Donnant à la fois le plaisir du divertissement, la satisfaction et la frustration qu'on attend d'une bonne histoire et la sensation de découvrir une autre manière de raconter avec le cinéma, le film fait regretter de ne durer que 2H45

Mêlant, ou plutôt racontant en parallèle six intrigues différentes, le film se construit grâce à l'accumulation des passages qui font de segments somme toute assez banals et sans doute caricaturaux s'ils sont pris indépendamment, un tout extrêmement puissants et savoureux.

Errer le long de la trame que le film étale de manière non linéaire permet à la fois de placer les fragments dans un contexte tout en se limitant à dire le coeur des scènes.

Les 6 fragments se déroulent à 6 niveaux distincts se succédant chronologiquement :
Passé -3 : l'esclave
Passé -2 : les deux amants
Passé -1 : la journaliste
Présent : l'éditeur
Futur 1 : Néo-Séoul
Futur 2 : Pre-scient, cannibales et compagnie

L'utilisation des six segments est intelligente. Il n'y a pas un lien évident établi qui s'impose. C'est ce manque qui pousse le spectateur à se sentir obligé de relier l'ensemble en l'interprétant. Est-ce l'amour?
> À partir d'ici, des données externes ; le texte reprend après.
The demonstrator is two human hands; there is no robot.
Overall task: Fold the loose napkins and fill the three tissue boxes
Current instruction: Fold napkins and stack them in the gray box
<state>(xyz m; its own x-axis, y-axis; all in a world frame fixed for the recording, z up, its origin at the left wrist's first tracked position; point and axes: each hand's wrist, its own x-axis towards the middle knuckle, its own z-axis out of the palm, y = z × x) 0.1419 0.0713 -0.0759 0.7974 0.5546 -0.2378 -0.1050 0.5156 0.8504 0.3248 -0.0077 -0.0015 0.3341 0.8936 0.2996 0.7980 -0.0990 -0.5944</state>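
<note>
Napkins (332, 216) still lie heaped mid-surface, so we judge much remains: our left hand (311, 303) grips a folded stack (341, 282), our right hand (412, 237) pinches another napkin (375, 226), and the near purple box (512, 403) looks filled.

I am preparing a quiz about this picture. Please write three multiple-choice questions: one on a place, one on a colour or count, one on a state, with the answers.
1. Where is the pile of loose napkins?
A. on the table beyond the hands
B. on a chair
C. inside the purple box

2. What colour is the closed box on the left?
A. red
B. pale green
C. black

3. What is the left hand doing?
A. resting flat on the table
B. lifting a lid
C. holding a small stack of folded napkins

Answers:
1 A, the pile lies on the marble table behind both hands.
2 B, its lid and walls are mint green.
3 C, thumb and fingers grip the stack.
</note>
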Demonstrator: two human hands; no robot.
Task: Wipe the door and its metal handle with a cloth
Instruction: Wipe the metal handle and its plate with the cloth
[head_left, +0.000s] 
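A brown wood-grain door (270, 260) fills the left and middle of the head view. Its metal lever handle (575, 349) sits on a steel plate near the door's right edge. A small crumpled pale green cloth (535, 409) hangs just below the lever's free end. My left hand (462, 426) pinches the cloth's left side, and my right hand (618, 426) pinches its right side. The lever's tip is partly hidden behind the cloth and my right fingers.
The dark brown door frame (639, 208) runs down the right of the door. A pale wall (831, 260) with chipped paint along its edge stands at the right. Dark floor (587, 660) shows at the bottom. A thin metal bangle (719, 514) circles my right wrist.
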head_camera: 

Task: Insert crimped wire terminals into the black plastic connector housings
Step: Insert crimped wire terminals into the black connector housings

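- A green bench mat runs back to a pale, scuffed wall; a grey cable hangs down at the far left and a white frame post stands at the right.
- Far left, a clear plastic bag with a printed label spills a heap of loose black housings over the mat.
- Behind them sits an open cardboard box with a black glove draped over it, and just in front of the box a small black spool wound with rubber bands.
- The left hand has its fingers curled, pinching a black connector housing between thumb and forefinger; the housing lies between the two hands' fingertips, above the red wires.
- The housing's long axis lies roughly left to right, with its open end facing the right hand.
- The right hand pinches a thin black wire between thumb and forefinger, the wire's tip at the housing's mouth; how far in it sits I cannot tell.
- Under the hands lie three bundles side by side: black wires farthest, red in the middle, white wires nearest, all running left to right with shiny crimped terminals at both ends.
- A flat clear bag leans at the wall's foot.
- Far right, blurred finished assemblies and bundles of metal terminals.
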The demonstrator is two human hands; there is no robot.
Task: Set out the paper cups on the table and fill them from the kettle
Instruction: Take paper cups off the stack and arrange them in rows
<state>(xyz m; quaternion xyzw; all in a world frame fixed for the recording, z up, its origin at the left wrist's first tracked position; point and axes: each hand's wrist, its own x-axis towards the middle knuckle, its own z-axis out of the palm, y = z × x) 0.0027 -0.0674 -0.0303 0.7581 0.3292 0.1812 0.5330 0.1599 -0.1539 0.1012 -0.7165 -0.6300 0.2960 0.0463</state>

Est-ce la réincarnation? ...

Les questions de la transmission, de la mémoire et de l'intelligence, de l'immortalité etc. traversent le film. Il est intéressant de noter que la transmission en question (transmettre les bonnes valeurs, la lumière, l'amour, bla bla bla) se fait souvent d'une manière qui échappe à ceux qui pourtant la désiraient.
L'éditeur rappelle que c'est grâce à ces pairs d'antant, que tous les étudiants ont un Melville dans leurs cartables, et pourtant, c'est par le cinéma qu'il passera à la postérité, le compositeur sera plus connu pour ses lettres que pour sa musique (au moins un temps puisqu'il semble qu'on retrouve la symphonie dans le nouveau Séoul), la journaliste par l'enfant qui deviendra un écrivain de polar, la serveuse comme une déesse...
C'est l'intention qui est transmise, le sentiment mais les choses ne se passent pas comme prévues, l'histoire ne fait pas les oeuvres qu'on croit.

Triste, même si traversé par énormément de bons sentiments, le film aime s'interroger sur le cinéma, sa nature en prenant le prétexte du raccord pour en repousser les limites : la voiture fonce sur les méchants, raccord, des personnages courent, le public rit, mais c'est déjà un autre segment, l'histoire persiste au delà de l'image.
Des effets de correspondance (au sens Baudelairien) : la nature du Soap pour les serveurs est introduite par les gesticulades de l'éditeur retraité criant "Soleil vert! Soleil vert)"...

J'ai pu lire plusieurs critiques négatives sur le film et je pense qu'elles viennent surtout de personnes ayant été tenté de discriminer chaque segment. Je pense que la force de l'histoire et du film se joue dans l'accumulation qui s'opère entre les passages, les considérer indépendamment a tendance à les rendre niais et quelconque.

Pourtant, avec toutes les relations effectuées, le spectateur désireux de comprendre la "sociologie" (dans le sens organisation des éléments) de la fiction est toujours dépassé, n'a jamais assez de temps, on navigue de bout en bout, toujours à peine satisfait sans avoir le temps de prendre du recul.
Ne serait-ce pas Tom Hanks que j'aperçois ici, ici et ici? Cette femme est vraiment une femme? Le maquillage est impressionnant, même le vieillissement n'est pas dégueulasse. Le recours aux mêmes acteurs pour autant de rôles est très amusant (ne pas hésiter à rester pendant le générique final).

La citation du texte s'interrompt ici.